Re: [htdig] Search results


Gilles Detillieux (grdetil@scrc.umanitoba.ca)
Wed, 25 Aug 1999 10:28:22 -0500 (CDT)


According to peter karlsson:
> > In any case, it seems it would be a good idea to make htdig remember the
> > content-type of previously indexed documents, and use it by default.
>
> Or perhaps to assume that pages without a Content-Type are text/html?
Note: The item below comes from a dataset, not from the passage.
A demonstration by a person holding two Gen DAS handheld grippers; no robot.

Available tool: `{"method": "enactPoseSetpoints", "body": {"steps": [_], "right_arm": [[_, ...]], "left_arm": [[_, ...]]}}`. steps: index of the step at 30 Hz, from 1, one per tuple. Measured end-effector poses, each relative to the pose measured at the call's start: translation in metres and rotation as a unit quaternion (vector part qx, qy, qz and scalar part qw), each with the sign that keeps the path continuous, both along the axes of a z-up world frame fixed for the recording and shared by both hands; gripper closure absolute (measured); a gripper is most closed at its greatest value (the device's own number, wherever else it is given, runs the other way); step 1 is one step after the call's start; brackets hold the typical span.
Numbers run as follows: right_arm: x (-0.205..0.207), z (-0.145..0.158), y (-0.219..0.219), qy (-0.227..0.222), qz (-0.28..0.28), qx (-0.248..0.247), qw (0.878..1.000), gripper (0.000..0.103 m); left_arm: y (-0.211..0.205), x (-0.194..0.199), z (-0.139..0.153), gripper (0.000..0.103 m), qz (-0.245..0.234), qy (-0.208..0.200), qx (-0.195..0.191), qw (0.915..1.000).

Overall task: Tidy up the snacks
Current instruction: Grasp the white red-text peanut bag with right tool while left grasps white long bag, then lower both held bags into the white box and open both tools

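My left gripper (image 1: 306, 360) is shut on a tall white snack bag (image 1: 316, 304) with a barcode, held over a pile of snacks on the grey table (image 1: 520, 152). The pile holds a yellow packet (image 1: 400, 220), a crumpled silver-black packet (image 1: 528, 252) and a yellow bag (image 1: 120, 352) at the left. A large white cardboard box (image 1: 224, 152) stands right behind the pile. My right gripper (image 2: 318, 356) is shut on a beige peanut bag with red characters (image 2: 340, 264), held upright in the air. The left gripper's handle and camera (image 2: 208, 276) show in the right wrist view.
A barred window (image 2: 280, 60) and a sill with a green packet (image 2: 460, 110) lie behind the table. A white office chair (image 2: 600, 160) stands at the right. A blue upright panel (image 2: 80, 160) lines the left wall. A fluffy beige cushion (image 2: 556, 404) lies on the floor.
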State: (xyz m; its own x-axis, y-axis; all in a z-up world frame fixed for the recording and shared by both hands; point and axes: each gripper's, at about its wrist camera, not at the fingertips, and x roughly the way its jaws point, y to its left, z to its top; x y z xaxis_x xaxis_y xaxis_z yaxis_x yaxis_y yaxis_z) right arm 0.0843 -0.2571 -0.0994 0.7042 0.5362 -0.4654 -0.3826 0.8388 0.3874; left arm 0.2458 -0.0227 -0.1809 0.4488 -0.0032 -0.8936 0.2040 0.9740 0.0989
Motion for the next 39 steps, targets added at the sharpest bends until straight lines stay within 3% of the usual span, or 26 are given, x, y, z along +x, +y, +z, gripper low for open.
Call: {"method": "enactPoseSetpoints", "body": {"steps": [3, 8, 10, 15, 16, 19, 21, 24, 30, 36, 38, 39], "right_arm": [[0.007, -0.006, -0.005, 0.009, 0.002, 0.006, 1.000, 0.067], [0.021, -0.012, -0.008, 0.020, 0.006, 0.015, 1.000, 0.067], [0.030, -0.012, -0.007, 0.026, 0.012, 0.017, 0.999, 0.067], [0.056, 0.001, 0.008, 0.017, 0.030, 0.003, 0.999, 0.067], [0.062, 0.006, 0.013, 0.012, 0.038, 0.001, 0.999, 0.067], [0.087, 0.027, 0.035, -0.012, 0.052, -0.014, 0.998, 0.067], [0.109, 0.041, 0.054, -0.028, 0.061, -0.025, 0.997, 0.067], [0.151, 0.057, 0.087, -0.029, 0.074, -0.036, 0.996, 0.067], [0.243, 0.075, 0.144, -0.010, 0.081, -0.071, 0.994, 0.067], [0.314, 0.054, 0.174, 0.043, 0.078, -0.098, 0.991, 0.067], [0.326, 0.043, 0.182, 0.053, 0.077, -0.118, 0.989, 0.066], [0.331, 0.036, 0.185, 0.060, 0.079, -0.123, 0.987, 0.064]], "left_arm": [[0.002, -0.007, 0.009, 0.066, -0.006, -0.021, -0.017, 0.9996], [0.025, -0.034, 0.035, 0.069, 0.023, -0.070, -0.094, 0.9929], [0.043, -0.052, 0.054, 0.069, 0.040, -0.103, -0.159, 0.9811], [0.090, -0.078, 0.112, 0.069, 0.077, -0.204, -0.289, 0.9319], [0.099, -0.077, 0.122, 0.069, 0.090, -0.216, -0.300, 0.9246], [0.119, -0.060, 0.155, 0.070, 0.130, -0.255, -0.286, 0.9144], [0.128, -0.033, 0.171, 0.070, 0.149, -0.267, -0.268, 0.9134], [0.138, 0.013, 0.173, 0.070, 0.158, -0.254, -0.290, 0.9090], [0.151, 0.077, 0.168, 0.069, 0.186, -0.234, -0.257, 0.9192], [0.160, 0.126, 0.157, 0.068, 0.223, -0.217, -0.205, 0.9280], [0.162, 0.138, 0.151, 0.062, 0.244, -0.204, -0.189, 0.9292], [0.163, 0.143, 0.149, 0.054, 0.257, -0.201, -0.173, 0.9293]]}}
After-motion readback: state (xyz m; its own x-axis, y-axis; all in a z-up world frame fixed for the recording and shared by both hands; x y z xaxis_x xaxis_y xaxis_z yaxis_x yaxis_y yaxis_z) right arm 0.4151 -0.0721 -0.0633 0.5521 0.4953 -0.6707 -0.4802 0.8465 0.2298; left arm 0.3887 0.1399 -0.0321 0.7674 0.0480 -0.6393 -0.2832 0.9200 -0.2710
So if you re-index, say, a PDF, and phttp assumes you don't need to
be told the content-type again, then you assume the PDF is HTML and
attempt to parse it as such? Not a good idea. I'd say, rather, that
if the Content-type is missing, you should base your assumptions of
the type on either the URL suffix, or what the beginning of the file
looks like. That means we're back to the proposal of adding mime.types
and/or mime-magic processing - this has been suggested before, to extend
local_urls processing, and handle other transport types, but takers for
implementation haven't been forthcoming.

-- 
Gilles R. Detillieux              E-mail: <grdetil@scrc.umanitoba.ca>
Spinal Cord Research Centre       WWW:    http://www.scrc.umanitoba.ca/~grdetil
Dept. Physiology, U. of Manitoba  Phone:  (204)789-3766
Winnipeg, MB  R3E 3J7  (Canada)   Fax:    (204)789-3930

------------------------------------ To unsubscribe from the htdig mailing list, send a message to htdig@htdig.org containing the single word unsubscribe in the SUBJECT of the message.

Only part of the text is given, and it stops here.